Ama gitmedi. Saçımı daha çok aşağıya doğru çekti.

"Ama çok gözüme batmaya başladın. Min Sung'a yüz vermeyerek onun ilgisini çektin ama başka bir adamın yakasından ayrılmadın." Saçımdan elini çekti ve çektiği bölge sızlamaya başladı. Ellerimi yumruk yaptım ve gözlerimi kapattım. Asla şiddete başvuran bir insan olmamıştım ve hep şiddeti ikinci planda tutardım. Ama Hae Won'u her an dövebilirdim. Ki bu da okulda bir sürü soruna neden olurdu. Sabır dilendim.
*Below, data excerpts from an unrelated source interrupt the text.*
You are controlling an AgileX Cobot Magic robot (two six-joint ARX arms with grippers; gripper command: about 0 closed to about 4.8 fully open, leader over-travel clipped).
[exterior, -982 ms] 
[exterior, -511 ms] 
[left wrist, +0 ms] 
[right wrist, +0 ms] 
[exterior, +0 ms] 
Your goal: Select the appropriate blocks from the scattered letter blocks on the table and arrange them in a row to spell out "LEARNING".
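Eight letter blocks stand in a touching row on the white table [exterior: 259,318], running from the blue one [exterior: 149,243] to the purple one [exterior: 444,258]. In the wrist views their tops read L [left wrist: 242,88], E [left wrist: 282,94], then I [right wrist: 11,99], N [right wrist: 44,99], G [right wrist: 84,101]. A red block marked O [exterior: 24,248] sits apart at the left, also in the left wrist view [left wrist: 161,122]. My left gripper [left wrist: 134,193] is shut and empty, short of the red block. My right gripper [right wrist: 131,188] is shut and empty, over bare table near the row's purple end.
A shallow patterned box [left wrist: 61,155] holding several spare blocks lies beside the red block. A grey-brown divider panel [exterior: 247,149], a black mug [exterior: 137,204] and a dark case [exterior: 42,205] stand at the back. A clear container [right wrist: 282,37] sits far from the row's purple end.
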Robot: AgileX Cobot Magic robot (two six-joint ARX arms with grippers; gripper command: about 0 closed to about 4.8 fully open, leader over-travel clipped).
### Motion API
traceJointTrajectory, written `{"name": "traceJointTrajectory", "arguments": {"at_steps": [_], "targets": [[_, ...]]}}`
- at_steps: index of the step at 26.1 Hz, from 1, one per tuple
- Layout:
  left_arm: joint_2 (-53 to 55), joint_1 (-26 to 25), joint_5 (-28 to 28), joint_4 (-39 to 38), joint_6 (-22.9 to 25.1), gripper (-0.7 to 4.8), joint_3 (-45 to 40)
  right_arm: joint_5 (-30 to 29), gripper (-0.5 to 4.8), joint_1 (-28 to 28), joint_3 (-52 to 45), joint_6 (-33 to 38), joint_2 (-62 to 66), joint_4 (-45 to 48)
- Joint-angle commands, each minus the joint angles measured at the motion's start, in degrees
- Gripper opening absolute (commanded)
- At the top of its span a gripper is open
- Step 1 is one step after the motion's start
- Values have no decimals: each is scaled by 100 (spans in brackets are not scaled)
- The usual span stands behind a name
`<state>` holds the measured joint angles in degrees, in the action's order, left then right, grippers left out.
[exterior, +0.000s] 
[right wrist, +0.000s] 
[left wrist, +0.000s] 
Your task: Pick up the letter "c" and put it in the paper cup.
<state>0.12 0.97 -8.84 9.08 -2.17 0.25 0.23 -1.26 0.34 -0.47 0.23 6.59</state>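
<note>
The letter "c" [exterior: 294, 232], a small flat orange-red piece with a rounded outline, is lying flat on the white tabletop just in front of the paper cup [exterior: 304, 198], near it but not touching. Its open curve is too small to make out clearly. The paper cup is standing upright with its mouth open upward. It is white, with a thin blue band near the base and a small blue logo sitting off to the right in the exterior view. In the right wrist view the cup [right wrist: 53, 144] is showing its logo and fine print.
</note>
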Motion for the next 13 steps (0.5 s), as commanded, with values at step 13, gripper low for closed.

Belki giderdi.

"Seni sürtük, tek kişi yetmedi mi sana?" Eli tekrar saçıma gidecekken tuttum ve önüme doğru çektim.  Bu ani hareketime şaşırdı ve öne doğru yalpaladı. 

"Yeter, Min Sung'un benden hoşlanması senin beni tuvaletlerde sıkıştırman anlamına gelmiyor." Dengesini sağladığında yamuk bir gülüş sergiledi. 

"Bana bak zilli, senin dilin fazla uzamış. Senin yüzünden Min Sung'un acı çekmesine izin vermeyeceğim." Derin bir nefes üfledim. Aniden karnıma inen yumrukla nefesim kesildi. Nefesimin kesilmesinin etkisiyle yere düşmüştüm. Zorla bir nefes aldım. Sabırlı bir insan olmakta bir yere kadardı. Ellerimden destek alarak ayağa kalktım ve var gücümle Hae Won'un üstüne atladım. Gözleri şaşkınlıktan büyürken ikimizde yere düştük. Yere çarpmanın etkisiyle sarsılan Hae Won'a sinirli bir bakış attım.

"Bir erkek yüzünden kavga etmeye niyetim yok Hae Won, senin gibi olmaya hele hiç niyetim yok."